Mehmed Kâmil Pasha was born in Nicosia, Ottoman Cyprus in 1833. He was the son of an artillery captain, Salih Agha, from the village of Pyrogi. His paternal grandfather was from Karakese village of Anamur. Kâmil's mother was Pembe Hanım, who also hailed from Cyprus.

He was educated on the island until the age of thirteen; He learned Arabic, Persian, French and Greek. In 1845, he was taken to Egypt with his younger brother and studied at Elsine Madrasa. Shortly after, when the madrasah was converted into a military academy, he took courses in military sciences. He graduated as a cavalry lieutenant.

His first post was in the household of the Khedive of Egypt, Abbas I, who at that time was only nominally dependent to the central Ottoman power in Constantinople.
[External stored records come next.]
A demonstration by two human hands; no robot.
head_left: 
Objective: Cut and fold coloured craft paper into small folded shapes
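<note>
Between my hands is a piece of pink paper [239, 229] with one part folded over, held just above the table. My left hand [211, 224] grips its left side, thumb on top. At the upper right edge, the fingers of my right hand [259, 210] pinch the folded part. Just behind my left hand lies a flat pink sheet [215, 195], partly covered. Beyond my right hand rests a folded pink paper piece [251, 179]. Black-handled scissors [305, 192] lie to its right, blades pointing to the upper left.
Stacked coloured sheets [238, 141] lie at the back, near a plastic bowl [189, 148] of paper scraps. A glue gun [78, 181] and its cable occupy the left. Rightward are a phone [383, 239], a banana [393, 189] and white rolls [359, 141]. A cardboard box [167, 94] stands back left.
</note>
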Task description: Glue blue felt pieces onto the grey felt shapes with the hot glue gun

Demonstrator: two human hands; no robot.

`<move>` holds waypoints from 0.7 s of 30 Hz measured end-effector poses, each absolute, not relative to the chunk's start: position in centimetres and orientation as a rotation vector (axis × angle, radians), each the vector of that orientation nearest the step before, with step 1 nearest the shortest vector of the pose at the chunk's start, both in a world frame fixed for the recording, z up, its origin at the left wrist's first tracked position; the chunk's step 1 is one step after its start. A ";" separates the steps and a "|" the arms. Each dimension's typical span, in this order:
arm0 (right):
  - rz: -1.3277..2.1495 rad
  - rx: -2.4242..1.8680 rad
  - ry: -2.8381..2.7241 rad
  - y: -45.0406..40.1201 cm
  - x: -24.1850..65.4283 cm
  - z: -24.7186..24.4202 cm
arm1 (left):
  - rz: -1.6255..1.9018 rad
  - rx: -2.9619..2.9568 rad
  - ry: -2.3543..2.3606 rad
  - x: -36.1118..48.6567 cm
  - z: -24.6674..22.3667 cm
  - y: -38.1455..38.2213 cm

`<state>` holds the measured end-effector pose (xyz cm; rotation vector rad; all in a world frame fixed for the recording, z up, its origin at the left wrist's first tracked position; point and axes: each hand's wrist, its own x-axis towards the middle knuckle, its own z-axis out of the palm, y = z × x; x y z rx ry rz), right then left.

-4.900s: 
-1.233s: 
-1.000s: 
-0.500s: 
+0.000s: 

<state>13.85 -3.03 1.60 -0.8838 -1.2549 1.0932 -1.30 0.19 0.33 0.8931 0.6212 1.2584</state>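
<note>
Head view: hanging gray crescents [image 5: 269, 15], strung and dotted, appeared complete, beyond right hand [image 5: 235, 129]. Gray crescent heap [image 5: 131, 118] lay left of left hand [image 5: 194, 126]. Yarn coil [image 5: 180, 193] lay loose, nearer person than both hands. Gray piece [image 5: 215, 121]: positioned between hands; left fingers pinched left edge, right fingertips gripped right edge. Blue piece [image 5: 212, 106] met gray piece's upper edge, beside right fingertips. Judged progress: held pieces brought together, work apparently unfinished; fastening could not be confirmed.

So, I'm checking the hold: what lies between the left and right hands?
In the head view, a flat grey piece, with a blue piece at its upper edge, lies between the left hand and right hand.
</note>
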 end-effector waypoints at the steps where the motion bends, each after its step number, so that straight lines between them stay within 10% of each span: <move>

In the course of this appointment, he visited London for the Great Exhibition of 1851 in charge of one of the Khedive's sons. Kâmil's sojourn in London left in him a lifelong admiration for Britain and during his career within the Ottoman state, he was always known to be an Anglophile.

He was fluent in English, and sought close ties between the United Kingdom and the Ottoman Empire.

== High politics in the Ottoman Empire ==
After remaining in Egypt for ten years, Mehmed Kâmil exchanged the service of Abbas I for that of the Ottoman Government as of 1860 and for the ensuing nineteen years – that is to say until he first entered the Cabinet – he filled very numerous administrative appointments in every part of the Empire. He governed, or helped to govern vilayets such as Eastern Rumelia, Hercegovina, Kosovo, and his native Cyprus.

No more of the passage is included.